Data provided =>
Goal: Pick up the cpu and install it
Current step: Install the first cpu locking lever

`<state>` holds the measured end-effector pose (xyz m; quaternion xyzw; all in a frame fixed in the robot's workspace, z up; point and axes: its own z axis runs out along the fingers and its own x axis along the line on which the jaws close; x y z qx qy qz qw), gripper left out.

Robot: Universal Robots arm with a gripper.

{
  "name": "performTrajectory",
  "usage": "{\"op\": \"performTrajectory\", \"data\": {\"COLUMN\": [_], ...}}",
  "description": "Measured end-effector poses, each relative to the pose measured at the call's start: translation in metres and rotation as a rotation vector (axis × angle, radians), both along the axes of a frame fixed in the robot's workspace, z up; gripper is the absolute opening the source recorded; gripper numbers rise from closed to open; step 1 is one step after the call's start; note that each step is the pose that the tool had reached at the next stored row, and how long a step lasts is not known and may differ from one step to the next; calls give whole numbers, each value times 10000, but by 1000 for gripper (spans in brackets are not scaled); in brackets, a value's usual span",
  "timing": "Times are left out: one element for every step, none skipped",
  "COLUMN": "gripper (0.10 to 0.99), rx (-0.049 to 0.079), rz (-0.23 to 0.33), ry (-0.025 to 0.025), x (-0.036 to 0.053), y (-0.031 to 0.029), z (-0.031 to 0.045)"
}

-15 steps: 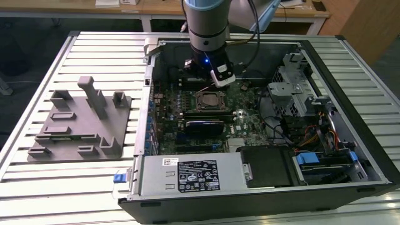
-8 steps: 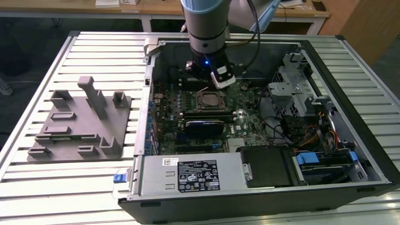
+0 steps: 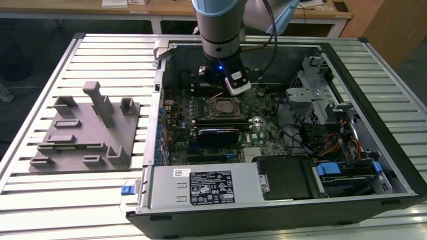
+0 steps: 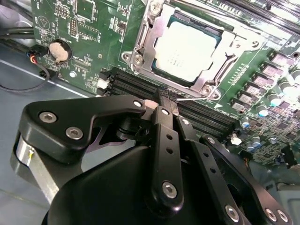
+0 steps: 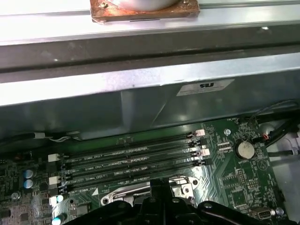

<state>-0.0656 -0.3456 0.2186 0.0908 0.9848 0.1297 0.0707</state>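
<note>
One cpu, lying flat in the motherboard socket with its pale metal top up and the socket's metal frame around all four sides. Seen likewise in the exterior view, near the middle of the green motherboard inside the open computer case.

Hand pressed together, black fingers tip against tip, gripping no part. Hovering just beside the socket on the side of the memory slots, fingertips close above a thin wire lever at the socket's edge; cannot tell whether touching it. Apart from the cpu itself.

Same hand low in the first wrist view, over the socket frame, with four memory slots and a round coin battery past it, then the case's steel wall.

On the slatted table, toward the exterior view's left and well apart from the case, a grey plastic fixture with upright posts.
</note>
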Motion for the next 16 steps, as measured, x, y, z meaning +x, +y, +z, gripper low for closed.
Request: {"op": "performTrajectory", "data": {"gripper": [106,106,106,106,106,106,106,106,106,106,106,106,106,106,106,106], "rx": [-13,-26,-40,-58,-77,-91,-105,-124,-146,-182,-222,-264,-270,-271,-272,-272], "rz": [0,-1,0,0,-1,0,1,0,-2,-5,-13,-25,-26,-25,-26,-27], "ry": [-1,-1,-1,-1,-1,-1,-2,-2,-1,0,0,0,-1,-1,-1,-1], "x": [0,0,0,0,3,13,23,31,35,37,38,38,38,38,38,38], "y": [12,26,41,55,68,77,84,90,94,95,96,96,95,95,95,95], "z": [-4,-7,-10,-14,-17,-21,-25,-28,-31,-32,-34,-34,-34,-34,-34,-34]}}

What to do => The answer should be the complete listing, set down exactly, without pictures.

Output of the task =>
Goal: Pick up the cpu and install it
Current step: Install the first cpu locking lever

`<state>` holds the measured end-effector pose (xyz m; quaternion xyzw; all in a frame fixed in the robot's workspace, z up; point and axes: its own z axis runs out along the fingers and its own x axis along the line on which the jaws close; x y z qx qy qz qw), gripper left out.

Robot: Universal Robots arm with a gripper.

{
  "name": "performTrajectory",
  "usage": "{\"op\": \"performTrajectory\", \"data\": {\"COLUMN\": [_], ...}}",
  "description": "Measured end-effector poses, each relative to the pose measured at the call's start: translation in metres and rotation as a rotation vector (axis × angle, radians), both along the axes of a frame fixed in the robot's workspace, z up; gripper is the absolute opening the source recorded; gripper numbers rise from closed to open; step 1 is one step after the call's start; note that each step is the pose that the tool had reached at the next stored row, and how long a step lasts is not known and may differ from one step to the next; calls give whole numbers, each value times 10000, but by 1000 for gripper (spans in brackets are not scaled); in brackets, a value's usual span",
  "timing": "Times are left out: one element for every step, none skipped",
  "COLUMN": "gripper (0.10 to 0.99), rx (-0.049 to 0.079), rz (-0.23 to 0.33), ry (-0.025 to 0.025), x (-0.036 to 0.053), y (-0.031 to 0.029), z (-0.031 to 0.045)"
}

-15 steps: 
-8 steps: 
+0 steps: 
+0 steps: 
+0 steps: 

<state>-0.0656 -0.3456 0.2186 0.0908 0.9848 0.1297 0.0707</state>
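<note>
One cpu, lying flat in the motherboard socket with its pale metal top up and the socket's metal frame around all four sides. Seen likewise in the exterior view, near the middle of the green motherboard inside the open computer case.

Hand pressed together, black fingers tip against tip, gripping no part. Hovering just beside the socket on the side of the memory slots, fingertips close above a thin wire lever at the socket's edge; cannot tell whether touching it. Apart from the cpu itself.

Same hand low in the first wrist view, over the socket frame, with four memory slots and a round coin battery past it, then the case's steel wall.

On the slatted table, toward the exterior view's left and well apart from the case, a grey plastic fixture with upright posts.
</note>
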Motion for the next 16 steps, as measured, x, y, z meaning +x, +y, +z, gripper low for closed.
Request: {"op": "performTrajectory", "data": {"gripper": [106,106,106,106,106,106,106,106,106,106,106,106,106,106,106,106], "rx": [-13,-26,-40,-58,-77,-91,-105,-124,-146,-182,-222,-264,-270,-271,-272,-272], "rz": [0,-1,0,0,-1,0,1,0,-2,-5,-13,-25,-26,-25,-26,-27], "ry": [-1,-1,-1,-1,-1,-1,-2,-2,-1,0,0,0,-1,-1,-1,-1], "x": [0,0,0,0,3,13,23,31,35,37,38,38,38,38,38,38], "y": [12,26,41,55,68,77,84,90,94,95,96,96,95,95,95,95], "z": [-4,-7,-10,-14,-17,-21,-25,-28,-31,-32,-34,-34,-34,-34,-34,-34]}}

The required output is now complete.